_Goal of the exercise_. Leave out the pictures and retype, exactly, the lines below from the line with "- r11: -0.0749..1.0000" up to and including the line with "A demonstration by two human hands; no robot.", nothing more.
(Dataset records Opens)
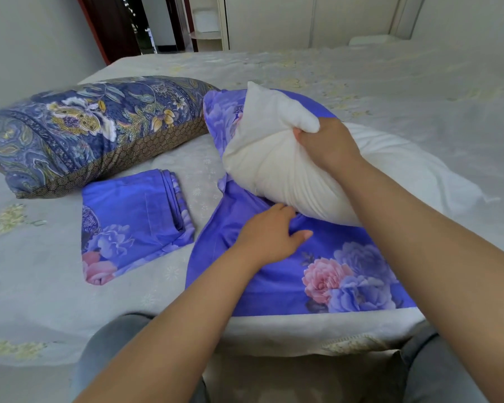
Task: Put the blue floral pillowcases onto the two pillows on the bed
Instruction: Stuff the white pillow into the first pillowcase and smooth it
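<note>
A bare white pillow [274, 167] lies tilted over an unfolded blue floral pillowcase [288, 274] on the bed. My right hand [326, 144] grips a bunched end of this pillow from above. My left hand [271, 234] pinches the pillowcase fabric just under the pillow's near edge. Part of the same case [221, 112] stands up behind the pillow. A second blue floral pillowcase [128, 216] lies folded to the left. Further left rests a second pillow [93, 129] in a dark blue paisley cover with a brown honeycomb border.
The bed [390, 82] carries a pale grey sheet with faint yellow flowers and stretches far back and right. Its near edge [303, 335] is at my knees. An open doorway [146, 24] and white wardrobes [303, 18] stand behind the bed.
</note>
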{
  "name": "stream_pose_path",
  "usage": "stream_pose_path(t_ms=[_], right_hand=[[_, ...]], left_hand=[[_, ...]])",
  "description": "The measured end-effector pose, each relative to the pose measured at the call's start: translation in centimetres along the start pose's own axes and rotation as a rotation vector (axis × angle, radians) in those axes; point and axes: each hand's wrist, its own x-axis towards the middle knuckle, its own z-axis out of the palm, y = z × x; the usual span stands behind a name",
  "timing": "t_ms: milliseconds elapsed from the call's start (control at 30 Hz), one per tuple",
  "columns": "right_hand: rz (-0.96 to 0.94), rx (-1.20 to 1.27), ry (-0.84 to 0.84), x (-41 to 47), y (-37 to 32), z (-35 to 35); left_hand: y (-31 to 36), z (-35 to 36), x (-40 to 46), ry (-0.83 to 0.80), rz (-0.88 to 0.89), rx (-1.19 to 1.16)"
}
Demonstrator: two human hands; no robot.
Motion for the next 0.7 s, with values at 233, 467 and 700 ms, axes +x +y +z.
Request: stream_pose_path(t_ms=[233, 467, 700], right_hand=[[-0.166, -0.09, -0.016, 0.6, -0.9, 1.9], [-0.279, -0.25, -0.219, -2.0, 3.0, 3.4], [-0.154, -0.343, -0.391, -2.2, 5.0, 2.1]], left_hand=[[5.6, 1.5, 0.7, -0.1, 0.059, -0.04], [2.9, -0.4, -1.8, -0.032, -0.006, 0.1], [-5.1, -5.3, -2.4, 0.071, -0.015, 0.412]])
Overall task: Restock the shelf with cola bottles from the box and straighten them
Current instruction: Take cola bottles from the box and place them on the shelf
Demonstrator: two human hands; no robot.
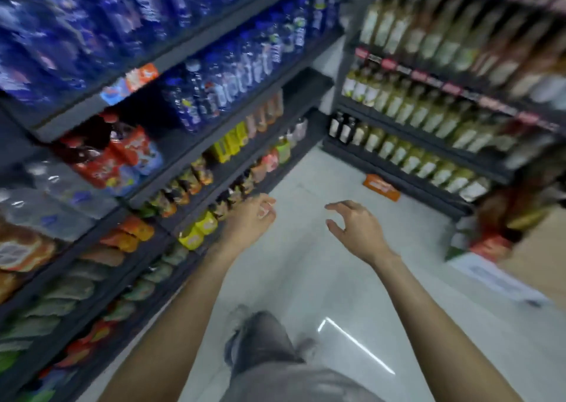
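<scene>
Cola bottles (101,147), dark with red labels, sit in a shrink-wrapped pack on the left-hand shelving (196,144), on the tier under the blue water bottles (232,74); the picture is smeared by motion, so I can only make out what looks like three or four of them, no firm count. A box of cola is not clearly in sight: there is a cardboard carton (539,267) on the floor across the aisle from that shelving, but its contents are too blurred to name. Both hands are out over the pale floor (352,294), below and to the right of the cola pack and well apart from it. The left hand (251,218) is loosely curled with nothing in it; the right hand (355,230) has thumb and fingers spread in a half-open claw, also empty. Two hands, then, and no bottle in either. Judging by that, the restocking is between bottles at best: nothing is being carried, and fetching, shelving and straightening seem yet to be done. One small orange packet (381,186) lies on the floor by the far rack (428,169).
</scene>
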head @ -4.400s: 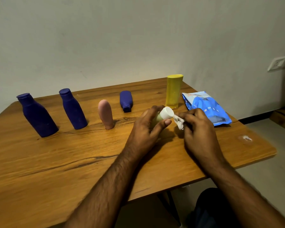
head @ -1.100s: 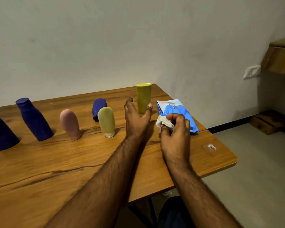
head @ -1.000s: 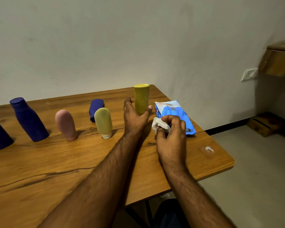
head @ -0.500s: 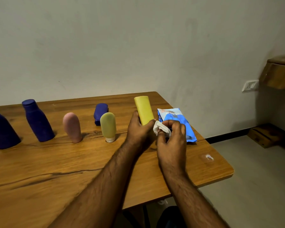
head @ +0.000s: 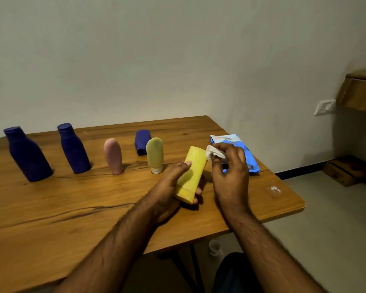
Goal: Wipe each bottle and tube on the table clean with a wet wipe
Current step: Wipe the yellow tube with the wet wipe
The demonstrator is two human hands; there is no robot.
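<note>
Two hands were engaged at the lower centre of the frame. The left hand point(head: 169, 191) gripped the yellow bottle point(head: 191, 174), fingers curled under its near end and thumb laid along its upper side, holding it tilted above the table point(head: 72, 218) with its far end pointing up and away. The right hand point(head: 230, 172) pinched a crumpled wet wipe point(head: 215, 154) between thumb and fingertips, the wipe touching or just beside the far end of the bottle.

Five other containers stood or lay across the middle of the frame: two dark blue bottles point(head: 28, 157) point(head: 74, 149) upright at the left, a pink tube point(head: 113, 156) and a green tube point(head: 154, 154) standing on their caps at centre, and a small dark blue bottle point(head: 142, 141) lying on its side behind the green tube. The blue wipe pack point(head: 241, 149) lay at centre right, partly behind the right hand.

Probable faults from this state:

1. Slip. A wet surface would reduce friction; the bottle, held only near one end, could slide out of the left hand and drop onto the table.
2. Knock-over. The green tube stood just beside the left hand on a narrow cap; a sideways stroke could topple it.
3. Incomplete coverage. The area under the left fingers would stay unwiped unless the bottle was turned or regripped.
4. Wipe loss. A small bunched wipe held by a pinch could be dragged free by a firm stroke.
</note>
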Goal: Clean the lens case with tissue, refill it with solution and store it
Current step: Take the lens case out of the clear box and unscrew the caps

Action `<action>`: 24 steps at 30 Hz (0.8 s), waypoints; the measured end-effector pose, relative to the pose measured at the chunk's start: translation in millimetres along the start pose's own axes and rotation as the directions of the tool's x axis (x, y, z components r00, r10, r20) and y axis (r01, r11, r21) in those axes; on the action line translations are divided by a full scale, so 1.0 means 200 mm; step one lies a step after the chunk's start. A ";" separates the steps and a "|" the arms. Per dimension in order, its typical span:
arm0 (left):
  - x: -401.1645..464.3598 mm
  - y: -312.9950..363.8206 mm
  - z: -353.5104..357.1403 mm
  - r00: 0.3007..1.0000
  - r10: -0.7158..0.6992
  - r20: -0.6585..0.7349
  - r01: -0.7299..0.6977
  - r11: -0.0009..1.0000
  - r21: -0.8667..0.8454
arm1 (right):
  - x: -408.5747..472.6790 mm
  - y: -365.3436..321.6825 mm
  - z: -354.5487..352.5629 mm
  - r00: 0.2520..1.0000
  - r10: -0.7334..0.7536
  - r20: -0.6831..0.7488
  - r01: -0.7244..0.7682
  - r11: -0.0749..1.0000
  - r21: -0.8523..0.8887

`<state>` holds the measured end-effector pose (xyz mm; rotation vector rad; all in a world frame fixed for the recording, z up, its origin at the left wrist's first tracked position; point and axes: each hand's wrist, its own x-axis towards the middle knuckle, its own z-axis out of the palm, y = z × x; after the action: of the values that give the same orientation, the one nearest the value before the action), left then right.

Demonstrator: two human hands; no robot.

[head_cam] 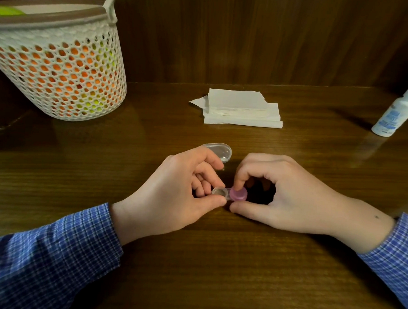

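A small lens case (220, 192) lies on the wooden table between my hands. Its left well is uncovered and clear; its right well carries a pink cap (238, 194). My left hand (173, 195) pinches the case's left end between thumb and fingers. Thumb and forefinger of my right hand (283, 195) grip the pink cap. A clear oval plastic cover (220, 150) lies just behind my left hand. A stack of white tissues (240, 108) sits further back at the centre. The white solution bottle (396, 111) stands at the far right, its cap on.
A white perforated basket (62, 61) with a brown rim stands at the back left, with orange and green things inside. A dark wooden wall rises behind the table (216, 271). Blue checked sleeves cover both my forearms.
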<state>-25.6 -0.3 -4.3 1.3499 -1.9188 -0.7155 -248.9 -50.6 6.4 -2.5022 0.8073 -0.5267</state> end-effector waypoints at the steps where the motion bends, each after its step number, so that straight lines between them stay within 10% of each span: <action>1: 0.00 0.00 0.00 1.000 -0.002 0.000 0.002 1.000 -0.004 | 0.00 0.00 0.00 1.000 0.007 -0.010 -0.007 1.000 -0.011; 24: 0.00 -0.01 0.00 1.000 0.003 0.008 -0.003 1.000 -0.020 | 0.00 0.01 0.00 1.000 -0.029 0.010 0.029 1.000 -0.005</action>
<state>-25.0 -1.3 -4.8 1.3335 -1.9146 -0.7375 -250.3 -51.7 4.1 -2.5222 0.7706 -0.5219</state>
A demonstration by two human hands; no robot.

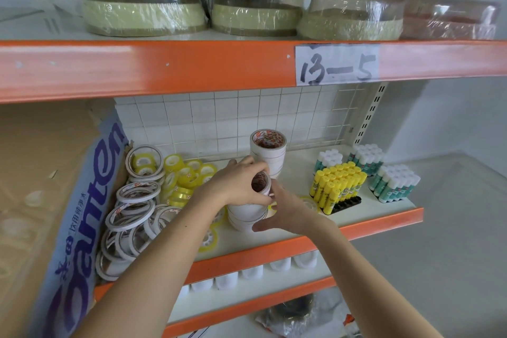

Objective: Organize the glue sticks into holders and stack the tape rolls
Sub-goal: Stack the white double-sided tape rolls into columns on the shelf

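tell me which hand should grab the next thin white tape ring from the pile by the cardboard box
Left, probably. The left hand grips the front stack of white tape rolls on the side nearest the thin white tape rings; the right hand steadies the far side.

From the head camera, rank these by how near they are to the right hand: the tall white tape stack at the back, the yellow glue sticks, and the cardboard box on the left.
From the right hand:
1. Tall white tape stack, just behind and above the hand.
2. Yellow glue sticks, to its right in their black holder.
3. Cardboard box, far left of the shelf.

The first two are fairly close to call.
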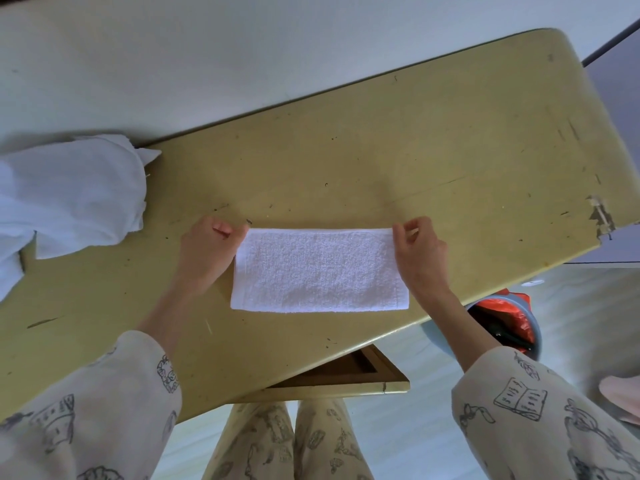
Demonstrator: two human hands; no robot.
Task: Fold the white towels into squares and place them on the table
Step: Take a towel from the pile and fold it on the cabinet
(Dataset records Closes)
_Exercise output_.
  - r11: -0.0749..1.0000
  - r21: -0.8523..0.8887

`<state>` holds the measured end-effector pose (xyz mm; rotation vector rad; all in a world frame fixed for the recording, z up, its origin at the left wrist's first tracked position; point and axes: each hand's wrist, its own x-axis towards the middle knuckle, its own z-axis out of the palm, y = z × x; after the action: of the values that give the same orientation, the one nearest the value before the action), left then right.

Demonstrator: two human hands; no robot.

[head_cam] 

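A small lens case (220, 192) lies on the wooden table between my hands. Its left well is uncovered and clear; its right well carries a pink cap (238, 194). My left hand (173, 195) pinches the case's left end between thumb and fingers. Thumb and forefinger of my right hand (283, 195) grip the pink cap. A clear oval plastic cover (220, 150) lies just behind my left hand. A stack of white tissues (240, 108) sits further back at the centre. The white solution bottle (396, 111) stands at the far right, its cap on.
A white perforated basket (62, 61) with a brown rim stands at the back left, with orange and green things inside. A dark wooden wall rises behind the table (216, 271). Blue checked sleeves cover both my forearms.
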<state>-25.6 -0.3 -4.3 1.3499 -1.9188 -0.7155 -248.9 -50.6 6.4 -2.5022 0.8073 -0.5267</state> end-effector waypoints at the steps where the motion bends, each after its step number, so that straight lines between them stay within 10% of each span: <action>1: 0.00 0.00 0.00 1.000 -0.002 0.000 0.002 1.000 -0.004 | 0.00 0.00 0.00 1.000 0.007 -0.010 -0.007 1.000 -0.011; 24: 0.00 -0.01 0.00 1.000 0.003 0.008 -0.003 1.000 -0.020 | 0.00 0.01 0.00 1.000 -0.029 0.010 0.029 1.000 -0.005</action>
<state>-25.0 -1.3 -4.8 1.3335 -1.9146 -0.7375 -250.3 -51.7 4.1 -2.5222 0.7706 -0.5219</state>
A demonstration by two human hands; no robot.

Nothing more belongs to this exercise.